The program was one of only a handful that the Budget Committee had voted to abolish. By comparison, President Reagan had asked that 44 programs be eliminated.

The Senate remained deeply divided over how to reach its goal of cutting almost $40 billion from next year’s projected deficit. Reagan and many Republicans strongly oppose the committee plan, which they say includes unacceptably high levels of domestic spending and taxes and not enough defense spending.

Key senators have met behind the scenes for almost two weeks, but their negotiations have failed to produce a compromise.

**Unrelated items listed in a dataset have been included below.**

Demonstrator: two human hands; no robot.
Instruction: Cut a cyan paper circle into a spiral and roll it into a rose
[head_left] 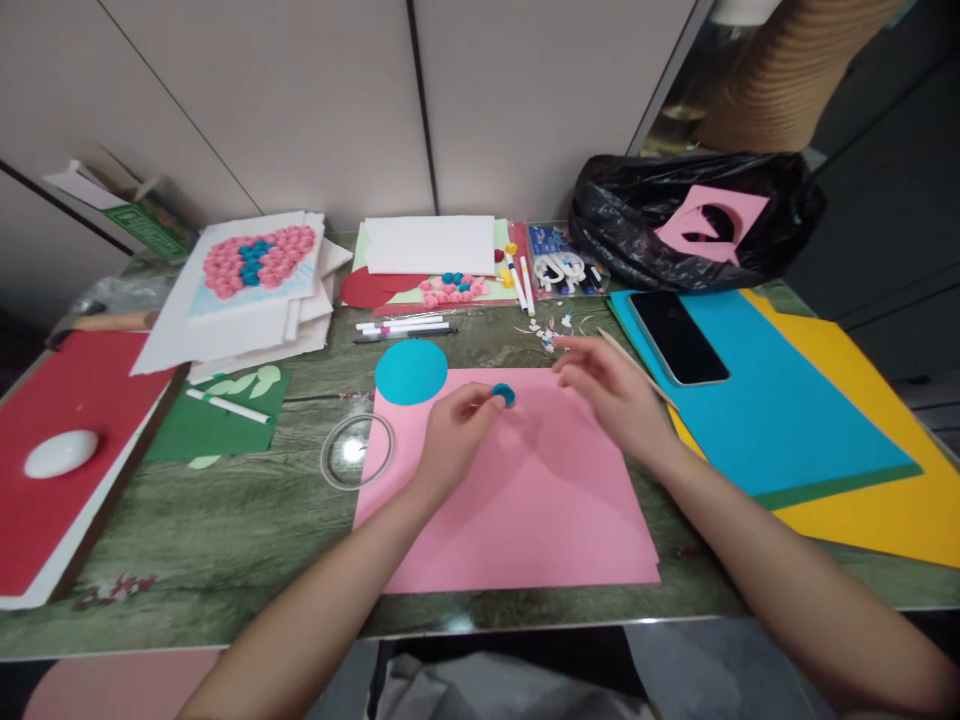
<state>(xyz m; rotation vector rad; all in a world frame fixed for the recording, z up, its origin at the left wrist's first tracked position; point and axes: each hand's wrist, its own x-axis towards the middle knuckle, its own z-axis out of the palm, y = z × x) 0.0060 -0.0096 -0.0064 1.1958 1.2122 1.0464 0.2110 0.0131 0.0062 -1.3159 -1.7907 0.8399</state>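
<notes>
My left hand (459, 430) pinches a small blue rolled-paper rosette (503, 395) between thumb and fingertips, just above a pink paper sheet (510, 510). To its right my right hand (611, 395) hovers with the index finger stretched out and the other fingers loosely bent; I see nothing in it. Its fingertips are near a scatter of small paper scraps (546, 332). A thin pointed wooden stick (637, 365) lies behind that hand, partly hidden by it. A blue paper circle (411, 371) overlaps the pink sheet's far left corner, and a roll of clear tape (325, 455) sits below it.
A phone (679, 337) lies on blue sheets at right. Behind are a black plastic bag (615, 220), markers (526, 285) and pink and blue rosettes (454, 290). At left are a rosette-covered picture (259, 262), green paper (217, 430) and a white mouse (61, 454) on a red board.
</notes>
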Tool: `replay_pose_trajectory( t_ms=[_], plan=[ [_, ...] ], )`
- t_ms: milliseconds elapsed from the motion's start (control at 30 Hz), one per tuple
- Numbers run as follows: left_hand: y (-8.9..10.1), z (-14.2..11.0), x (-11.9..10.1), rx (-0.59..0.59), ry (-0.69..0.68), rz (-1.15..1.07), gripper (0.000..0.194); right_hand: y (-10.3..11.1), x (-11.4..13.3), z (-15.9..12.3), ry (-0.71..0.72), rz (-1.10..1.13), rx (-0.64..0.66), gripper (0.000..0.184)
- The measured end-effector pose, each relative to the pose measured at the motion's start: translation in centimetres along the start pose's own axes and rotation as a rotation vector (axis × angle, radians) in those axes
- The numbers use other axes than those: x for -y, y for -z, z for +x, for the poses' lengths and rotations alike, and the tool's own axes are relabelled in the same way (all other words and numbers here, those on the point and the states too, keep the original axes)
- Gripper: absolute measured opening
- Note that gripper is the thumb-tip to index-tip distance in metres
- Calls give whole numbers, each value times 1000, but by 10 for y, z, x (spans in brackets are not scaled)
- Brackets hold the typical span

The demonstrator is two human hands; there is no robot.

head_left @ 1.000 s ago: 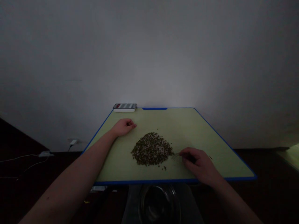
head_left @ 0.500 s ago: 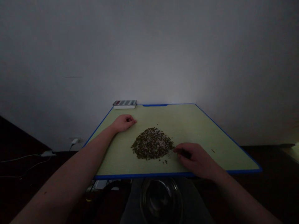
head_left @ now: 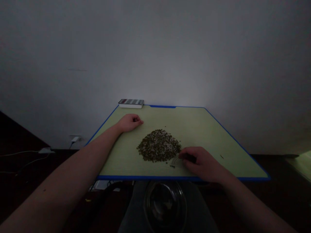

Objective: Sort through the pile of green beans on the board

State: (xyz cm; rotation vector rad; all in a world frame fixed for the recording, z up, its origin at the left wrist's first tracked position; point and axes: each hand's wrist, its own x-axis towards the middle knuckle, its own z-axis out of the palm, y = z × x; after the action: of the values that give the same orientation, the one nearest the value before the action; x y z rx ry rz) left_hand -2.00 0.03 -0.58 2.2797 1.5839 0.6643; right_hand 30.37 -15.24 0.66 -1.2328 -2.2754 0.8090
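A heap of small brown-green grains, like dried beans or seeds, lies on a pale yellow-green folding table. My right hand rests at the heap's right edge, fingers closed on a thin clear piece with fine marks. Its far end touches the tabletop beside a few loose grains; the fingers cover the rest of it. Loosely curled, my left hand lies on the table left of and beyond the heap, with nothing visible in it.
At the far left corner a phone lies on a white box. A glass bowl sits on my lap below the table's blue front edge. A small dark sliver lies at right. Cables and a plug are at the wall.
The view has shifted slightly. My right hand has turned the clear piece toward the front edge, among the loose grains, where more of it shows. My left hand stays in place.
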Motion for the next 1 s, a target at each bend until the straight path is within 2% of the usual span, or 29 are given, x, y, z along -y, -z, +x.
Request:
replay_pose_trajectory(
  t_ms=[433,667,1000],
  plan=[
    [0,0,0,9,-18,23,38,-5,7,7,27,-21,47,23],
    [0,0,0,9,-27,41,38,-6,12,5,13,-1,51,41],
    [-1,0,-2,9,-38,41,37,-11,20,-1,49,20,105,38]
  ],
)
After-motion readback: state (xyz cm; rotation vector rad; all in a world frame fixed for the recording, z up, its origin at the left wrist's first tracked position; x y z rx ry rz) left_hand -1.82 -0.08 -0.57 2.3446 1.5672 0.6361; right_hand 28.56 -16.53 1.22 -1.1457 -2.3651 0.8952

In continued voting on minor changes to the committee plan, the Senate overwhelmingly approved an amendment by Sen. Pete Wilson (R-Calif.) to divert $74 million that would be earmarked for congressional newsletters to research on AIDS and Alzheimer’s disease.

Adopted on 95-2 Vote

“Many of these newsletters during the years have come to resemble campaign reelection pieces,” Wilson complained during debate on the amendment, which was adopted on a 95-2 vote.

Wilson’s fellow Californian, Democratic Sen. Alan Cranston, who is up for reelection this year, outspent anyone else on Capitol Hill on mailings to constituents, according to the most recent figures. Cranston spent more than $1.6 million between August and October last year--more than twice as much as any other senator.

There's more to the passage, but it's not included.